Proceedings of the 1st Mediterranean Congress on Radiation Protection, pp. 240-244, April 5-7, 1994, Athens
MEASUREMENTS OF NATURAL RADIOACTIVITY IN GREEK BUILDING MATERIALS
Radon in indoor air is partly due to its exhalation from building materials. It is therefore important to develop techniques for measuring the exhalation rates from such materials and also from their structural modules, such as test walls and concrete slabs. These techniques could be also employed for estimating the remediating effect of coatings used as radon barriers on walls, floors and ceilings. For this purpose an air-tight, N2 filled, 1m³ steel container has been constructed, in which raw building materials and prototype structural modules of volume not exceeding 100 L are enclosed for evaluating their exhalation rate. The environment is conditioned by a heating unit, a humidifier and an air blower, in order to control temperature and humidity over the range 12-45 °C and 15-99% respectively; an aerosol generating system is used to produce particles. The container is equipped with several monitoring transducers on line to data acquisition computers.
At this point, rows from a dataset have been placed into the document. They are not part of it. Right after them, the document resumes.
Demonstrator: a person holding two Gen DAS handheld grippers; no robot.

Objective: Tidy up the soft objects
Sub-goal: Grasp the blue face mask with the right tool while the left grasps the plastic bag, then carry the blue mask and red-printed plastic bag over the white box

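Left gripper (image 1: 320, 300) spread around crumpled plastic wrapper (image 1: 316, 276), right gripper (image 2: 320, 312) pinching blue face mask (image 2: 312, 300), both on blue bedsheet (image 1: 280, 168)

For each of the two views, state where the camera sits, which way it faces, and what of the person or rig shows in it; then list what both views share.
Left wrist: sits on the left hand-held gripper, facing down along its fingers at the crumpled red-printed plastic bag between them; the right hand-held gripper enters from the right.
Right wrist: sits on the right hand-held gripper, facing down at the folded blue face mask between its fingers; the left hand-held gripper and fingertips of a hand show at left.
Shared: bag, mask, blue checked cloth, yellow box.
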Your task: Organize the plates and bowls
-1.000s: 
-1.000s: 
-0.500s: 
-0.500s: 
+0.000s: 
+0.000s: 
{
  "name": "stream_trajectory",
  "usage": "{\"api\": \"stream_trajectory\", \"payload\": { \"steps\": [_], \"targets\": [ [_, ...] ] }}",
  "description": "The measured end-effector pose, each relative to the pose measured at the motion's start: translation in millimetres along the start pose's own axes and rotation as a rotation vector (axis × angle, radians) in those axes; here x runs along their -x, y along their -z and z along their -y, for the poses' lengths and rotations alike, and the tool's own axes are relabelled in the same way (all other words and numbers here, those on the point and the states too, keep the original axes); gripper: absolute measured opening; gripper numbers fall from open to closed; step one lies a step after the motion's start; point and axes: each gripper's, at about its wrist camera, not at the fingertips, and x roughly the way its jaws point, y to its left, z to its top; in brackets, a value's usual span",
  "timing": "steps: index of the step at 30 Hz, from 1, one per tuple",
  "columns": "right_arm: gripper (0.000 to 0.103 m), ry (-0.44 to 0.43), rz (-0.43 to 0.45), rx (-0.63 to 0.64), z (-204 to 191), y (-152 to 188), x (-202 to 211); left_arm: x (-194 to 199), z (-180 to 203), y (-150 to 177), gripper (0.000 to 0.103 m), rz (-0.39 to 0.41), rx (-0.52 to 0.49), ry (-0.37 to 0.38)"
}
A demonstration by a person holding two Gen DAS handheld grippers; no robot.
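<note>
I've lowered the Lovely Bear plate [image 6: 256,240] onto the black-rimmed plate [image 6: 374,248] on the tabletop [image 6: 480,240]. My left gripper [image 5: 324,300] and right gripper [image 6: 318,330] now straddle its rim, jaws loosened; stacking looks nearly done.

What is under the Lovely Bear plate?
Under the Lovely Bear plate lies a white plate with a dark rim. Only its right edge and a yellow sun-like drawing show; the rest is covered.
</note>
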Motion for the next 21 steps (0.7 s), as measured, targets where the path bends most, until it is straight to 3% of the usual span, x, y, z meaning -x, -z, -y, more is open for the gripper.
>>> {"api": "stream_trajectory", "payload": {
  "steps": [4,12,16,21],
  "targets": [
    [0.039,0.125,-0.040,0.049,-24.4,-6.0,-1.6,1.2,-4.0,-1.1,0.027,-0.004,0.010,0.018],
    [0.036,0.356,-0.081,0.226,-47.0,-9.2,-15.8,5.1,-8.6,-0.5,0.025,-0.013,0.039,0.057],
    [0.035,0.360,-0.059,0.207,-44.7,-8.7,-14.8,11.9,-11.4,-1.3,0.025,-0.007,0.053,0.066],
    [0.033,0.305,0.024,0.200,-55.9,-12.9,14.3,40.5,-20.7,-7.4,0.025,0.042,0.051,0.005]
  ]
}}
Radon progeny radiation is continuously monitored in-situ via a 2x2'' Am-doped NaI detector stabilised for spectrum shifts. Several port holes located on the upper and side walls, allow for grab sampling of the radon progeny on high efficiency filters by pumping approximately 15% of the enclosed N2 through the container using accurate flowrate control. The filters are then analysed using high-resolution gamma and alpha spectrographic techniques. The container is calibrated with a Ra-226 source of a nominal activity of 102.8 kBq, shielded in a small metal drum with a lid which can be remotely opened or closed. Concentration of the homogeneously distributed radon can be regulated up to 100 kBq/m³ by appropriately closing or opening the drum. The efficiency of the container has been experimentally determined ranging within 5-30% depending on the environmental conditions inside it.